(WORK REQUEST): Go through the data that follows and restate each line exactly as it reads.
+++ MATERIAL PROVIDED +++
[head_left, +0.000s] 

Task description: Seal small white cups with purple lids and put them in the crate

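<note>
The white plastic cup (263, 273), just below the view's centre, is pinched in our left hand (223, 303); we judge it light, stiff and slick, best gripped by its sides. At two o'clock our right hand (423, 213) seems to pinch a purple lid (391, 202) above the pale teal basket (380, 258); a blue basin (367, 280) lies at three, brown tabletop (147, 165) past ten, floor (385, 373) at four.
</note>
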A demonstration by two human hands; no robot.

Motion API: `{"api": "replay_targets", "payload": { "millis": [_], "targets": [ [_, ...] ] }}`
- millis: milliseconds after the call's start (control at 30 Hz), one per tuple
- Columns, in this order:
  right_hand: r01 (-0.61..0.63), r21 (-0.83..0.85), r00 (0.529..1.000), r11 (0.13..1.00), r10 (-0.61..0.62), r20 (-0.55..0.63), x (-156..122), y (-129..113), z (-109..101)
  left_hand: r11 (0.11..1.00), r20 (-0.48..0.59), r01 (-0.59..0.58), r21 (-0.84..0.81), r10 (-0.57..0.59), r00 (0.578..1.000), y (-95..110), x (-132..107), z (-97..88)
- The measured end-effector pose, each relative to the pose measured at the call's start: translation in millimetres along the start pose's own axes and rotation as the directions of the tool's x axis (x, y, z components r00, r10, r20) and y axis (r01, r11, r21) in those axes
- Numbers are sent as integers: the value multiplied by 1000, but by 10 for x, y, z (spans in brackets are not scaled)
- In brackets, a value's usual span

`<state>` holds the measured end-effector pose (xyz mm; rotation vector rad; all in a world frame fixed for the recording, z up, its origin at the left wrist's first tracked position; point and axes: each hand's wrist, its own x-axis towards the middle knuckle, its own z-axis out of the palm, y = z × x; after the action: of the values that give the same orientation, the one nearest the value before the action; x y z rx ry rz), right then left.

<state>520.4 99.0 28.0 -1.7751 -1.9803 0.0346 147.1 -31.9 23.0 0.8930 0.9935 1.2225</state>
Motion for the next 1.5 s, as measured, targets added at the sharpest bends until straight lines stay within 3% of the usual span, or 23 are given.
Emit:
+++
(RESPONSE AREA):
[head_left, +0.000s] 

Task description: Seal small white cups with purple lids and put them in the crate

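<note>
The white plastic cup (263, 273), just below the view's centre, is pinched in our left hand (223, 303); we judge it light, stiff and slick, best gripped by its sides. At two o'clock our right hand (423, 213) seems to pinch a purple lid (391, 202) above the pale teal basket (380, 258); a blue basin (367, 280) lies at three, brown tabletop (147, 165) past ten, floor (385, 373) at four.
</note>
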A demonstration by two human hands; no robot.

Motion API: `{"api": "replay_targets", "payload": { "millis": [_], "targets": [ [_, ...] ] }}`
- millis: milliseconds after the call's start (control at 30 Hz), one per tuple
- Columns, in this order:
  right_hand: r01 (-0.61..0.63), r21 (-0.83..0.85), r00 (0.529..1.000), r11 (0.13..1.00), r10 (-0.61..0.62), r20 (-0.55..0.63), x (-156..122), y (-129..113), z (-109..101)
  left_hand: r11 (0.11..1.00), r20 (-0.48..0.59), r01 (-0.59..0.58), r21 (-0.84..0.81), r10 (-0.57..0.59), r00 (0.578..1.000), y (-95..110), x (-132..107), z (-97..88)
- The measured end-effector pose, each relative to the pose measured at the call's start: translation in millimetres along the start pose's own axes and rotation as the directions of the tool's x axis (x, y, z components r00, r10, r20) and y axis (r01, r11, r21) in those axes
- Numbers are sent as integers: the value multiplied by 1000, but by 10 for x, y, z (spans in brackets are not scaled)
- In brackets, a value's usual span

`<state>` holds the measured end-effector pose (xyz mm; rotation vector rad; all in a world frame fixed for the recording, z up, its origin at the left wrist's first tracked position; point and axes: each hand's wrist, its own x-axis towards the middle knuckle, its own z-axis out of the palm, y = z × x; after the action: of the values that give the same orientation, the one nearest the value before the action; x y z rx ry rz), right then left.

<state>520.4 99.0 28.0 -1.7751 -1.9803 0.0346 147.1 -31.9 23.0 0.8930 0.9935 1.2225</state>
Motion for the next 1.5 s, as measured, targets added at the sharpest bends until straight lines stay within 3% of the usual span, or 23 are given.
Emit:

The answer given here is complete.